The ceilings of the classrooms were falling off with some parts detached and hanging. Others were stained with watermarks from rain. The students sat on wooden benches and desks that were dilapidated.
The chairs were barely enough. They sat in twos and threes, in a row, depending on the state of the bench and desk. Plastic chairs with broken desks were used as an alternative where there were no more school desks available. The classroom with less than 15 school benches and its alternatives caters for the needs of a total of 43 students.
"The buildings were dilapidated; there were no roofs, doors and were abandoned for years. People passing by thought the school wasn't functioning because of the structure, but through the intervention of SUBEB in 2019, the place was renovated, and the classrooms are now in use, " Mr Afolabi Samuel, the mathematics teacher of the students, said.
In 2019, a report was made by the school to KSUBEB on the state of classrooms in the school and renovation of two classrooms on Block B was done by UBEC/Kogi State SUBEB. The project was contracted to and executed by ADUASCO ALLIED SOLUTIONS. However, one year after renovation, the school has gradually deteriorated to its former state.
“We were always told to wear our masks and ensure social distancing of about two meters from each other. The school didn’t provide facemasks for us; everyone brought his own from home. We are not comfortable learning under such conditions, but we are managing,” said Kabiru Hidayat, a JSS 3 pupil of the school.
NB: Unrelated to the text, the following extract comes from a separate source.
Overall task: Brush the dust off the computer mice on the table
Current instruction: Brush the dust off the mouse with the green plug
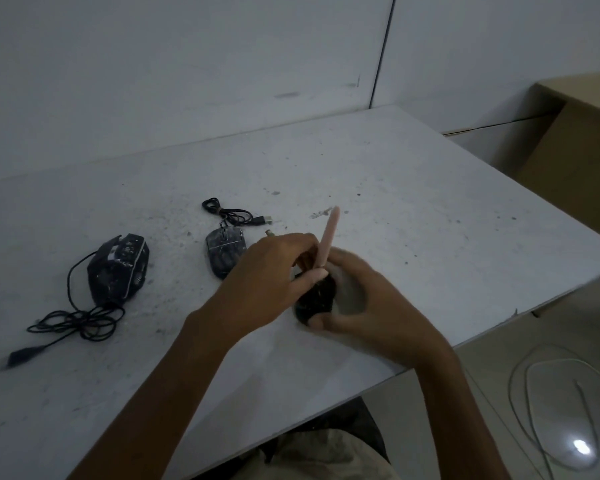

According to the school's staff, the school has 75 students. Most of the renovated classrooms are under lock and key at the time of filing this report as there were no desks available for students.
Poorly maintained school
Government Science Secondary School Lokoja is the biggest and one of the oldest government-owned secondary schools in Kogi State. It prides itself as the Alma-mater of many leading figures in the state's public and private sectors.
The school, which comprises about 11 blocks, including classrooms, labs and administrative offices, is home to a good percentage of secondary school students in the state capital, Lokoja. The present land occupied by the Federal University Lokoja used to be its original location for many years until it was relocated in 2011 when the Federal University Lokoja was established by the then President Goodluck Ebele Johnathan administration.
Government Science Secondary School, Lokoja is presently located in the outskirts of a town, a few meters away from the Lokoja Confluence Stadium. The road leading to this secluded environment, where the school is located, is riddled with large potholes and deep gullies filled with muddy waters when it rains. It is the same at the lone road leading to the school's entrance, which is ungraded and edgy.
Upon arrival at the location, this reporter observed that the school compound Is fenced and painted in the colours of the school's uniform.
The Vice Principal, academics whose office also serves as the school's record office, who declined to say his name lamented about the inadequate facilities in the school.
"The infrastructure of the school is nothing to write home about," he said. "Maybe you should revisit. JSS 3 students are in class now, but only a single SS3 student is present. She is the sole candidate for further mathematics in the school which is the paper being written today."
The school's principal declined to grant an interview.
"I know the nature of most online newspapers," he said. "I am still very young here, and I do not want to lose my job. We cannot grant you an interview or full access to the school unless you get approval from the state's ministry of education. Get approval and return."
Schools Reports is an initiative of the Civic Media Lab to check corruption in necessary education administration and demand accountability from the state and local governments.